Exercise aim: Using the lines below, work out the count of those that hold "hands". Give the number only.

Records contained in a dataset:
^^^^^^^^
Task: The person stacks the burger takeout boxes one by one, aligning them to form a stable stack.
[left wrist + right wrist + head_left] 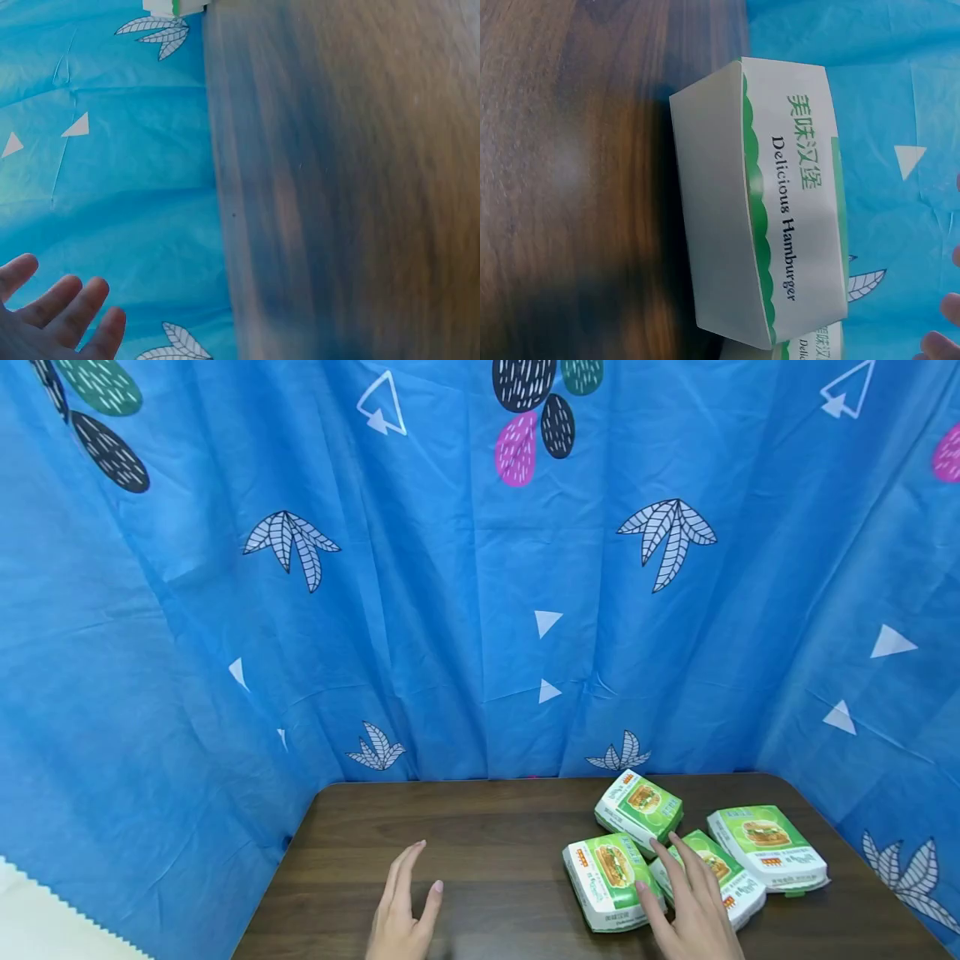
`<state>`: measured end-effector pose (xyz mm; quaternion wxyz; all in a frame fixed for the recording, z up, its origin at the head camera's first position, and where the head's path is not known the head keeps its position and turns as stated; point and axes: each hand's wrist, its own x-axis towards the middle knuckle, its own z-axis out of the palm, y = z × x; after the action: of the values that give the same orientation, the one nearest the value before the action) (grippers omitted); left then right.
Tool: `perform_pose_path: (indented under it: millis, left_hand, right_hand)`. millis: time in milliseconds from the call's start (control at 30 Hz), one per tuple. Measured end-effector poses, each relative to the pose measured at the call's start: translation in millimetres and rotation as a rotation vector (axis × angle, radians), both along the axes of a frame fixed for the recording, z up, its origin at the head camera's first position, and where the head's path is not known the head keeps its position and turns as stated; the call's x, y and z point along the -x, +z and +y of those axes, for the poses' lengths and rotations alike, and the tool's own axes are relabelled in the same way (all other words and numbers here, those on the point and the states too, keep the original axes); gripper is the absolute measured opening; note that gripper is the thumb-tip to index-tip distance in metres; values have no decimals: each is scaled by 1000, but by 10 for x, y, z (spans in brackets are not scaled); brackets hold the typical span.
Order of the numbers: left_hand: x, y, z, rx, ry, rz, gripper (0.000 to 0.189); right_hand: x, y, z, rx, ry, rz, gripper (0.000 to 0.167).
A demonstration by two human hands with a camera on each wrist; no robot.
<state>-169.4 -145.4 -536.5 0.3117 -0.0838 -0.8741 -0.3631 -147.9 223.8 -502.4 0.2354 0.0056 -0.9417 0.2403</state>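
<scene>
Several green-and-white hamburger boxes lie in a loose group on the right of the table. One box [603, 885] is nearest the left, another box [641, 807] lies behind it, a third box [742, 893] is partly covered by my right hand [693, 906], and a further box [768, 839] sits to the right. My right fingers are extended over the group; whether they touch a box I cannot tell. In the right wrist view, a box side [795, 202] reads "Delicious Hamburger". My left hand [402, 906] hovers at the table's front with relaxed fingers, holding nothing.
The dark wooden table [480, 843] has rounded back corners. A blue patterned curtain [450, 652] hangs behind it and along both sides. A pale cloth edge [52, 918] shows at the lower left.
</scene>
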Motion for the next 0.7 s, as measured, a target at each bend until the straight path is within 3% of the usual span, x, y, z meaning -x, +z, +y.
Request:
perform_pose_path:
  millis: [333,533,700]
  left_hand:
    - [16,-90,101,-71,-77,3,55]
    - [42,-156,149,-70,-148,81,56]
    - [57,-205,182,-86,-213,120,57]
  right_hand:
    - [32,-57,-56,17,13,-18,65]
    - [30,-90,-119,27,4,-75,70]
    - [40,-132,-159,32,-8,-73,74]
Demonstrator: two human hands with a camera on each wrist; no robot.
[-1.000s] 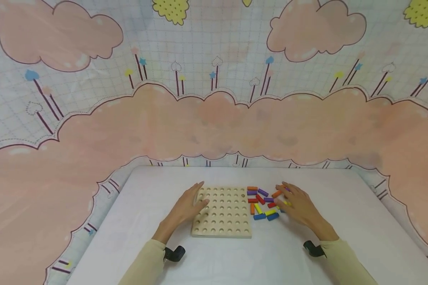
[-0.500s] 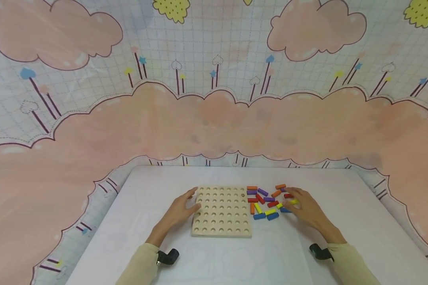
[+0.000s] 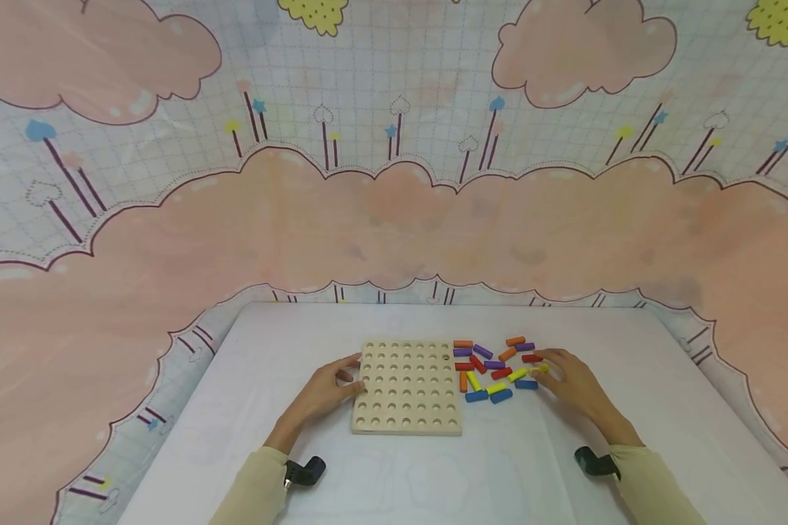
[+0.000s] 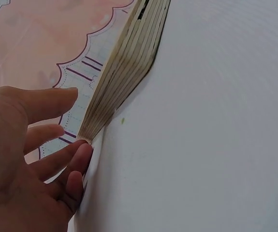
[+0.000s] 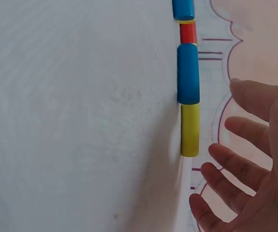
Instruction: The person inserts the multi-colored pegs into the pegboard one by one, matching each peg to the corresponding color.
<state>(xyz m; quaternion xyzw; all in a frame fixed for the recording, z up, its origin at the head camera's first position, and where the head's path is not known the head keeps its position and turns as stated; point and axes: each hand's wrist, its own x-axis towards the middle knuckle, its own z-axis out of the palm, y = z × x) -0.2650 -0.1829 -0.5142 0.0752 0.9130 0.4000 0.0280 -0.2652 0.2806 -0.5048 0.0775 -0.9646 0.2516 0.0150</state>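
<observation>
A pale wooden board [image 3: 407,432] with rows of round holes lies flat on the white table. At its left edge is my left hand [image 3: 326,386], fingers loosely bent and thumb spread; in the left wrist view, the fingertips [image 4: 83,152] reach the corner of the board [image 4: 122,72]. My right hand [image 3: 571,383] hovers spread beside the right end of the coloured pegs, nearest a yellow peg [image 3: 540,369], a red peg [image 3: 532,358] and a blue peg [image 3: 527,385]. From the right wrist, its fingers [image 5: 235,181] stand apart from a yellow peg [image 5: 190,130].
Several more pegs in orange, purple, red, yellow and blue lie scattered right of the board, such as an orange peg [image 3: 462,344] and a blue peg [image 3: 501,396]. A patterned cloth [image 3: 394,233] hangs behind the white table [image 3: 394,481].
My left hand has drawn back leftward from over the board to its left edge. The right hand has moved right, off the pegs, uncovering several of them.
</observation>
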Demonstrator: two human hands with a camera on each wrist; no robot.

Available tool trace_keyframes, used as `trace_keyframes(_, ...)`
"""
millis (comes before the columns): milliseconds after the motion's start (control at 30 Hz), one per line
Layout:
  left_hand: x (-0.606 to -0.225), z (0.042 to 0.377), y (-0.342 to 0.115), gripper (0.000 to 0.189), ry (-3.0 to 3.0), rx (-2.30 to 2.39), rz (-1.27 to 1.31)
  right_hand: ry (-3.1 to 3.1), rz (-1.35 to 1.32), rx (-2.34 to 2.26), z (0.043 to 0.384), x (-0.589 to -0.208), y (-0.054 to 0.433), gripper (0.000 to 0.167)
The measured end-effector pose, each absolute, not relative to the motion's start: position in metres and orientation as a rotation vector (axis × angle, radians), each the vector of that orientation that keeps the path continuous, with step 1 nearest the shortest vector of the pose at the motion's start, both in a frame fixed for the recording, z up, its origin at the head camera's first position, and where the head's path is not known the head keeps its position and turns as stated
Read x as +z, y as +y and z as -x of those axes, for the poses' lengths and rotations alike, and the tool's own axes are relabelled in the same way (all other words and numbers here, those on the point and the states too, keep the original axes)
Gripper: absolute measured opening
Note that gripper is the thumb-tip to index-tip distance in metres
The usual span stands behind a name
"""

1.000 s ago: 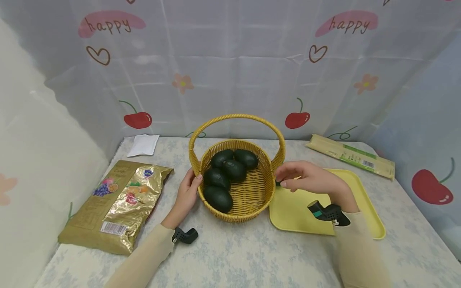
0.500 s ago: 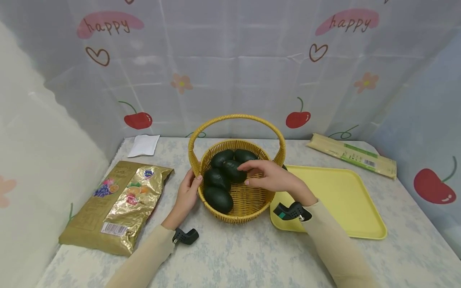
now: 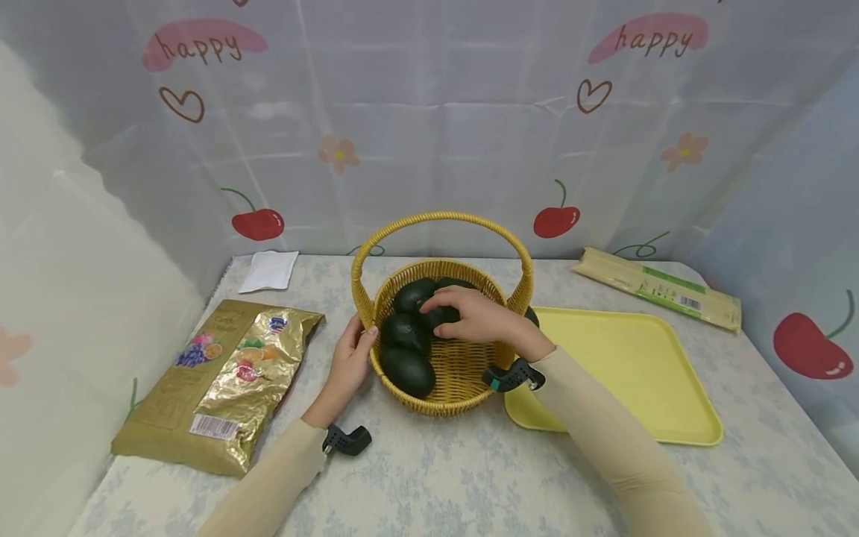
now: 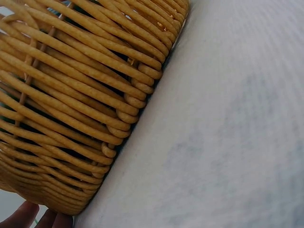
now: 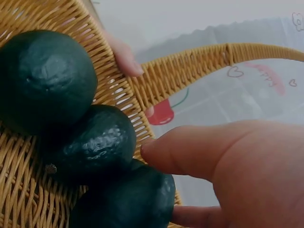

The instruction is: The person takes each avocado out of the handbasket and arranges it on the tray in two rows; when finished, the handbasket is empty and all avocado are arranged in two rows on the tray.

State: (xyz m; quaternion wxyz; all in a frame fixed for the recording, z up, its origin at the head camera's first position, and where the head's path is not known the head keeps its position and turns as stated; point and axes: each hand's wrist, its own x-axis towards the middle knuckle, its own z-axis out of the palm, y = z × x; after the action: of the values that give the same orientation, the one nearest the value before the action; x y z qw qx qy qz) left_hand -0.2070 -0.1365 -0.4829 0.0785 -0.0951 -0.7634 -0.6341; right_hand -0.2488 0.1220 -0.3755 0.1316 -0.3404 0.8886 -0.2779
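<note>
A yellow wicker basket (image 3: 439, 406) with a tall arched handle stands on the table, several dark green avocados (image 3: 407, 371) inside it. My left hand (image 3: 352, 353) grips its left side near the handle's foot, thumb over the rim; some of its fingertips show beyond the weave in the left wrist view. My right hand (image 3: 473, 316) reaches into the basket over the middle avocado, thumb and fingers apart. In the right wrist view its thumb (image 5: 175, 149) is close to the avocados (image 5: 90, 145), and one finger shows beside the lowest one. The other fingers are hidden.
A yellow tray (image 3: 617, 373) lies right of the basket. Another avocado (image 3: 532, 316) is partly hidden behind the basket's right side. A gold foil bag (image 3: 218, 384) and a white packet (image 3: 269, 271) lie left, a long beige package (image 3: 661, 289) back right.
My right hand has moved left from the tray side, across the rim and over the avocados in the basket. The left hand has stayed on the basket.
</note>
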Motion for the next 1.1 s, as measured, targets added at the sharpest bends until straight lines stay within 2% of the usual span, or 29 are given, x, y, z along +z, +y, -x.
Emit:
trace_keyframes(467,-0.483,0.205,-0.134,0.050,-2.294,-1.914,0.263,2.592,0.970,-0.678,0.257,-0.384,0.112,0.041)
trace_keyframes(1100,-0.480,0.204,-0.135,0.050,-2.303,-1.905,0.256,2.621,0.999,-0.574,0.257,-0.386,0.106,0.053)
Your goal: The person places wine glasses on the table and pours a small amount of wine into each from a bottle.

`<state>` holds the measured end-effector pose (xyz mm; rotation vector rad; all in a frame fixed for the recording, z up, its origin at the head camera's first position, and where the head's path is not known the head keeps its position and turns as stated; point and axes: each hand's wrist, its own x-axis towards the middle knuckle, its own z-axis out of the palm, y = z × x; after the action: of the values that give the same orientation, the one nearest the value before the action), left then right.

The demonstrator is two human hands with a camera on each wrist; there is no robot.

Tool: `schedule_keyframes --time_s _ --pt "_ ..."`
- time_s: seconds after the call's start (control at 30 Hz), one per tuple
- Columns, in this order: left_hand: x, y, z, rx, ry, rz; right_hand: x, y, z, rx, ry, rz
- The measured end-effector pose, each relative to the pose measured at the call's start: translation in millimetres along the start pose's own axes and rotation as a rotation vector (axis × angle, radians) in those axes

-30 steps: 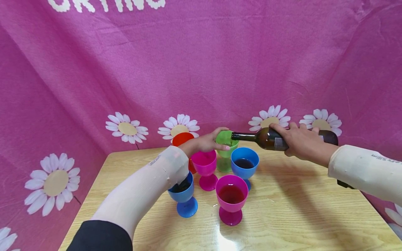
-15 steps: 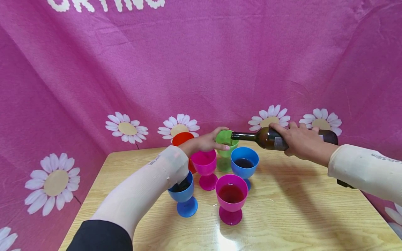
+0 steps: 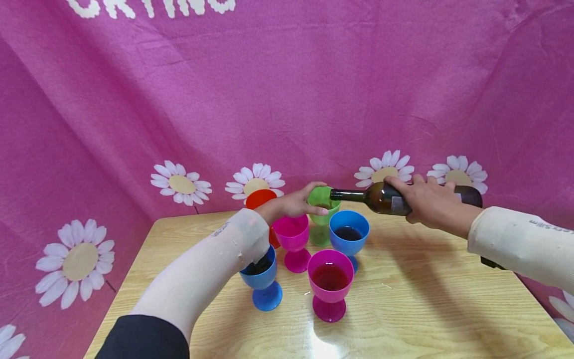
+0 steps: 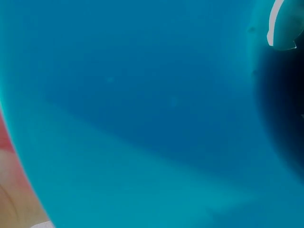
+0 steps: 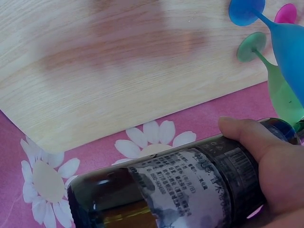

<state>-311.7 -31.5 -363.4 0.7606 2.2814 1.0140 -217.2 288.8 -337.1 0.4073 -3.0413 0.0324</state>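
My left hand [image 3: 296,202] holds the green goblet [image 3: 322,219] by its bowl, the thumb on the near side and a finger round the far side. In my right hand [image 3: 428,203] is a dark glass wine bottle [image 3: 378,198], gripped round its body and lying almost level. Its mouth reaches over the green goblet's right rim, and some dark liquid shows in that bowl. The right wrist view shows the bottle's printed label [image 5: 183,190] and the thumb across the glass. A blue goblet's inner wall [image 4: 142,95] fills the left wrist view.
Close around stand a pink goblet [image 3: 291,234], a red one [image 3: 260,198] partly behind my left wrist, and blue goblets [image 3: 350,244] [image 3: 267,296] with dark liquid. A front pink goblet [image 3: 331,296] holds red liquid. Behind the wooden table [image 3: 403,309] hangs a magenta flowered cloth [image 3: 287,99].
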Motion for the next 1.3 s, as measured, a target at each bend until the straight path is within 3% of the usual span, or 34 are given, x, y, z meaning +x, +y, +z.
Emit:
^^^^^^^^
Exercise solution: 4